▸ What to work on: A verbatim copy of the data is wanted, minus any picture in it.
──────── Source material
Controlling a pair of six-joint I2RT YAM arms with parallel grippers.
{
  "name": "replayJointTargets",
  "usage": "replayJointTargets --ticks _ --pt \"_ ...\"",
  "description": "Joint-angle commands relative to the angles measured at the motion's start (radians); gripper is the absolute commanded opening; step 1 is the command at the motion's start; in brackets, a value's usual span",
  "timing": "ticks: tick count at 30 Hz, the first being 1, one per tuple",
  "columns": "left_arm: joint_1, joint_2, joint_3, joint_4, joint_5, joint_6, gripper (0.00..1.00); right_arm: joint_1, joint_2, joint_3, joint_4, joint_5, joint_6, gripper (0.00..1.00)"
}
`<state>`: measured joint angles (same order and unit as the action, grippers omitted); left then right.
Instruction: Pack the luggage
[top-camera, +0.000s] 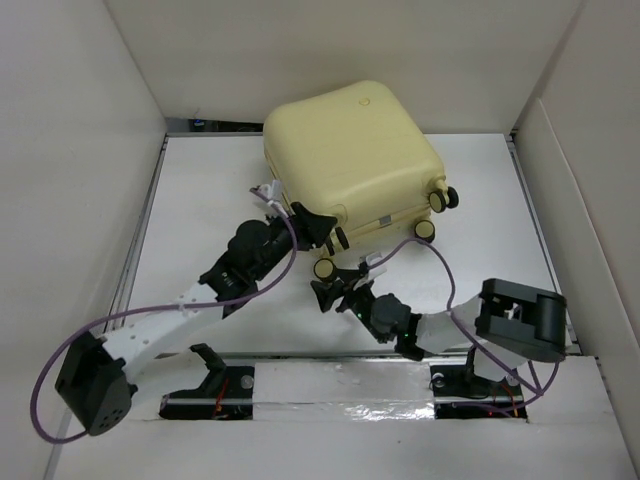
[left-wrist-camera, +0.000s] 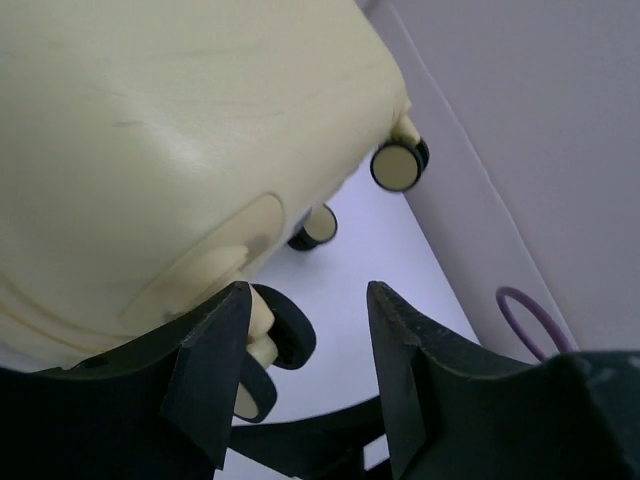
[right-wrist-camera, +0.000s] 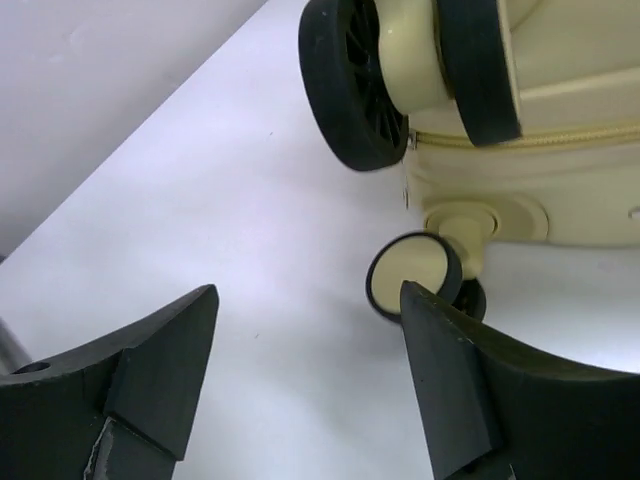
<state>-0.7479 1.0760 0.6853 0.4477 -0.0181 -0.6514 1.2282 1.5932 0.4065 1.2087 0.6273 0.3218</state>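
Observation:
The luggage (top-camera: 350, 160) is a pale-yellow hard-shell suitcase lying closed and flat at the back middle of the white table, its caster wheels (top-camera: 442, 199) facing the near right. My left gripper (top-camera: 318, 226) is open at its near edge, beside a wheel; in the left wrist view the shell (left-wrist-camera: 150, 150) fills the upper left and a wheel (left-wrist-camera: 280, 340) sits by the left finger. My right gripper (top-camera: 337, 280) is open and empty just below the near wheel (top-camera: 325, 269); its wrist view shows two wheels (right-wrist-camera: 415, 275) and the zipper seam.
White walls enclose the table (top-camera: 200, 220) on the left, back and right. A purple cable (top-camera: 60, 360) loops by the left arm's base. A taped strip (top-camera: 330, 385) runs along the near edge between the arm bases.

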Motion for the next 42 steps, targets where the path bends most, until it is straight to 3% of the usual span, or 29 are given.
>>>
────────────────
▸ Problem solution:
Controlling a pair of six-joint I2RT YAM arms with parallel grippers.
{
  "name": "replayJointTargets",
  "usage": "replayJointTargets --ticks _ --pt \"_ ...\"",
  "description": "Joint-angle commands relative to the angles measured at the motion's start (radians); gripper is the absolute commanded opening; step 1 is the command at the motion's start; in brackets, a value's usual span",
  "timing": "ticks: tick count at 30 Hz, the first being 1, one per tuple",
  "columns": "left_arm: joint_1, joint_2, joint_3, joint_4, joint_5, joint_6, gripper (0.00..1.00); right_arm: joint_1, joint_2, joint_3, joint_4, joint_5, joint_6, gripper (0.00..1.00)"
}
`<state>`: measured joint angles (same order and unit as the action, grippers omitted); left then right.
Instruction: Pack the luggage
[top-camera, +0.000s] 
[left-wrist-camera, +0.000s] 
[right-wrist-camera, +0.000s] 
<state>-0.7479 1.0760 0.6853 0.4477 -0.0181 -0.6514 1.2282 1.5932 0.4065 1.2087 0.6273 0.3218</state>
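Observation:
The luggage (top-camera: 350, 160) is a pale-yellow hard-shell suitcase lying closed and flat at the back middle of the white table, its caster wheels (top-camera: 442, 199) facing the near right. My left gripper (top-camera: 318, 226) is open at its near edge, beside a wheel; in the left wrist view the shell (left-wrist-camera: 150, 150) fills the upper left and a wheel (left-wrist-camera: 280, 340) sits by the left finger. My right gripper (top-camera: 337, 280) is open and empty just below the near wheel (top-camera: 325, 269); its wrist view shows two wheels (right-wrist-camera: 415, 275) and the zipper seam.
White walls enclose the table (top-camera: 200, 220) on the left, back and right. A purple cable (top-camera: 60, 360) loops by the left arm's base. A taped strip (top-camera: 330, 385) runs along the near edge between the arm bases.
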
Motion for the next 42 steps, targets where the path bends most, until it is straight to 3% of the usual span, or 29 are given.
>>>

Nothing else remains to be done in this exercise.